È esattamente così. Il G8 di Genova nasce all’indomani del lancio del forum sociale mondiale a Porto Alegre come un tentativo di contrastare il progetto di globalizzazione neoliberista che era stato lanciato negli anni Ottanta e che ha avuto un’accelerazione negli anni Novanta, con la globalizzazione del commercio e la finanziarizzazione del sistema economico. Di fronte a tutto ciò, quel movimento chiedeva impegni sulla tutela dell’ambiente.
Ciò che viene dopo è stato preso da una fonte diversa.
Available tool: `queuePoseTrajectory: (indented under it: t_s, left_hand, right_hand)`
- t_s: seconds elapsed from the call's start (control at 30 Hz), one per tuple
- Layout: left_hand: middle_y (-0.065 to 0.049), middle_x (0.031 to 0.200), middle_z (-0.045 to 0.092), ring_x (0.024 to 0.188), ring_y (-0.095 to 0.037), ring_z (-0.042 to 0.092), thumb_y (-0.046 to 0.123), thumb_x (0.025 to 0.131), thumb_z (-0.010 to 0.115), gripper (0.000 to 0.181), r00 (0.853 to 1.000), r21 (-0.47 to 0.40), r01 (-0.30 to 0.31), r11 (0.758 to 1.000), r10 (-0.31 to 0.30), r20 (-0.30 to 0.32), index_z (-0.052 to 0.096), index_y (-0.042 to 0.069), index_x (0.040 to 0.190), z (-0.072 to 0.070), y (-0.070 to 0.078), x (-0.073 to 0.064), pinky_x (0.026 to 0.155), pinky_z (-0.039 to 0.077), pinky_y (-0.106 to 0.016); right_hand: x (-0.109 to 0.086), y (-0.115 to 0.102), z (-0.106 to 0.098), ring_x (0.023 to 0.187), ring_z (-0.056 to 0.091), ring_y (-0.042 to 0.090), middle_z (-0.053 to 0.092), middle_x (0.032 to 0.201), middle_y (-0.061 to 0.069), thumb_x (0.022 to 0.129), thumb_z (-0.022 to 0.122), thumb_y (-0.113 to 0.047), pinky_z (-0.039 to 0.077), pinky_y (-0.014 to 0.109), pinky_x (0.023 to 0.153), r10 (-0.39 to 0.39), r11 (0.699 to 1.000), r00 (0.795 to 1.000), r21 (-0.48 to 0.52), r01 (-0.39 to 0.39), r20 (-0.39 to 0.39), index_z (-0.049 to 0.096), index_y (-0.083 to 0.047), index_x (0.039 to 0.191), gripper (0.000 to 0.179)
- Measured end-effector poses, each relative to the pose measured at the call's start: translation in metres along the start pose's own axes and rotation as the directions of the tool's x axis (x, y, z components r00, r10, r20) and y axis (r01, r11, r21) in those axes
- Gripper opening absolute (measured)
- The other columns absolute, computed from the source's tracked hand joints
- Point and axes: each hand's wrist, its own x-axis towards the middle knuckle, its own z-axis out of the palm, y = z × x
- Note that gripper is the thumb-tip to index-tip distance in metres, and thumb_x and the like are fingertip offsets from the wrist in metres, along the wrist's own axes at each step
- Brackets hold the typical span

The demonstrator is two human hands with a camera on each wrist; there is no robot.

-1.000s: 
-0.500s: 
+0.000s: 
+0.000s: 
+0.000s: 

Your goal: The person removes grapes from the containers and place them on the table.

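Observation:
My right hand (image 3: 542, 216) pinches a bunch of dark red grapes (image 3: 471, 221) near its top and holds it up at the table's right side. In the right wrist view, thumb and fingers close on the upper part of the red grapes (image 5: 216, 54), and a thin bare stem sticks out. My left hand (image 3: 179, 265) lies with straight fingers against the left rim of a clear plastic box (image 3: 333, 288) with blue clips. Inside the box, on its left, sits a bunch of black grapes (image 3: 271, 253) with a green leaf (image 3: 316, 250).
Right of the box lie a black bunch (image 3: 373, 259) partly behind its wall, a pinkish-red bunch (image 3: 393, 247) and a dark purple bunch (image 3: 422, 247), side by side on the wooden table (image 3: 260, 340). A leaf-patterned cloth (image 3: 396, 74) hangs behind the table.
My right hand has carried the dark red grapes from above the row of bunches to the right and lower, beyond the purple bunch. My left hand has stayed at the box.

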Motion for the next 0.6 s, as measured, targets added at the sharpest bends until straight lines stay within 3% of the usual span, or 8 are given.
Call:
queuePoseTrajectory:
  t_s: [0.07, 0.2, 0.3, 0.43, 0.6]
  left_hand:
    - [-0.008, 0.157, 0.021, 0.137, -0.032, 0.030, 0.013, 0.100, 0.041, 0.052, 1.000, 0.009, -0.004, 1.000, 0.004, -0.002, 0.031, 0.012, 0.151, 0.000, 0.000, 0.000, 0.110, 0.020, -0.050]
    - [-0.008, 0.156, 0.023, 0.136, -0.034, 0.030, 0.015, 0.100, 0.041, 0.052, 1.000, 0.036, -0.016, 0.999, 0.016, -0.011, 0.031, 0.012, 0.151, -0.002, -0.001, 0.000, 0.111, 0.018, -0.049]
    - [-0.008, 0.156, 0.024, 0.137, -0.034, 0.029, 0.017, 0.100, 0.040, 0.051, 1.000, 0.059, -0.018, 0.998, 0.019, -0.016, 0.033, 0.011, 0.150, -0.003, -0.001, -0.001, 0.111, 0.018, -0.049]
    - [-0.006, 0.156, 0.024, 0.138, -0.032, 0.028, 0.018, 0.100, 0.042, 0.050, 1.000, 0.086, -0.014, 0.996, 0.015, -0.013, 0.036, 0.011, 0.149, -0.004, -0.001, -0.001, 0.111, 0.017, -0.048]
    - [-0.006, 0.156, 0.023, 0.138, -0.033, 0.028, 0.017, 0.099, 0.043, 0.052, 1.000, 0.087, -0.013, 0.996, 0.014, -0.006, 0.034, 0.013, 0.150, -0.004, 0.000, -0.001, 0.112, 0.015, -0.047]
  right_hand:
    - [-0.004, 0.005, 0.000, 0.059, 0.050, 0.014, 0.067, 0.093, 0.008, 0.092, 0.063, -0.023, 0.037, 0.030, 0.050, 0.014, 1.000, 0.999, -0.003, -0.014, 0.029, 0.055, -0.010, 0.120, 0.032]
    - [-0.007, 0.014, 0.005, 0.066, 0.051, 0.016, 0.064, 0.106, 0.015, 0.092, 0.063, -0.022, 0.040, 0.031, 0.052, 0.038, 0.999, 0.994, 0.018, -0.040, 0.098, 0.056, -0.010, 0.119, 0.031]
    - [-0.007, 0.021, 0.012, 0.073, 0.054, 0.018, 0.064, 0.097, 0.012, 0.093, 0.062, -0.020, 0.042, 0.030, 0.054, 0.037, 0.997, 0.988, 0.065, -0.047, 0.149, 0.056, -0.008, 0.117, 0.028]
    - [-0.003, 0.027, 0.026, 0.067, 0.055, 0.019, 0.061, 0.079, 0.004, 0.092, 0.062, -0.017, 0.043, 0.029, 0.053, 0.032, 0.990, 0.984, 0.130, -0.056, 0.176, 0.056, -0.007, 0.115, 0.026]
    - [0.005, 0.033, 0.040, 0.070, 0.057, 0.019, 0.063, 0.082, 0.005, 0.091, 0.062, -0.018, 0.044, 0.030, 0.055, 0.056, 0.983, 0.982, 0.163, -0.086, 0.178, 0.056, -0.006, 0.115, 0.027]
Sul lavoro. Si batteva contro la corsa al ribasso. Contro la concorrenza basata sull’impoverimento dei lavoratori.

 

Che periodo era quello, dal punto di vista economico e politico?

Quei movimenti nascevano alla fine del 1999 con la protesta di Seattle. Il contesto era costituito da un’agenda di neoliberismo “duro” imposta dai poteri economici e dagli stati più forti. C’era stata un timida opposizione di alcuni governi europei, che proponevano un’opzione più socialdemocratica che apriva alla globalizzazione, ma con tutele per l’ambiente, il lavoro, i salari. Questa seconda strada fu sconfitta. A quel punto, l’unica possibilità era una “globalizzazione dal basso”, l’alternativa avanzata dai movimenti. E proprio quello è il titolo del mio libro del 2001, pubblicato da Manifestolibri.Che da Seattle passò per Porto Alegre e poi arrivò a Genova nel 2001. Il 2001 fu un momento importante, poiché l’agenda di quel modello di globalizzazione si consolidò. La Cina entrava nell’Organizzazione Mondiale del Commercio e ebbe un ruolo decisivo con un aumento della capacità produttiva in campo industriale, assieme ad altre nazioni asiatiche. Oggi è l’area che cresce di più al mondo, anche nell’alta tecnologia.Cosa ha comportato quel tipo di globalizzazione?

Innanzitutto una forte concentrazione della ricchezza nelle mani di pochi. Il potere è appannaggio dei Paesi più avanzati, e il fronte cinese non ha indebolito più di tanto le potenze occidentali. Inoltre, l’accelerazione della finanziarizzazione ha imposto un distacco sempre più marcato tra finanza ed economie reali. Ciò rappresenta la radice di tutti i problemi. La crisi finanziaria del 2008, l’accelerazione dei cambiamenti climatici e l’aumento delle diseguaglianze. Reso ancor più evidente con la pandemia.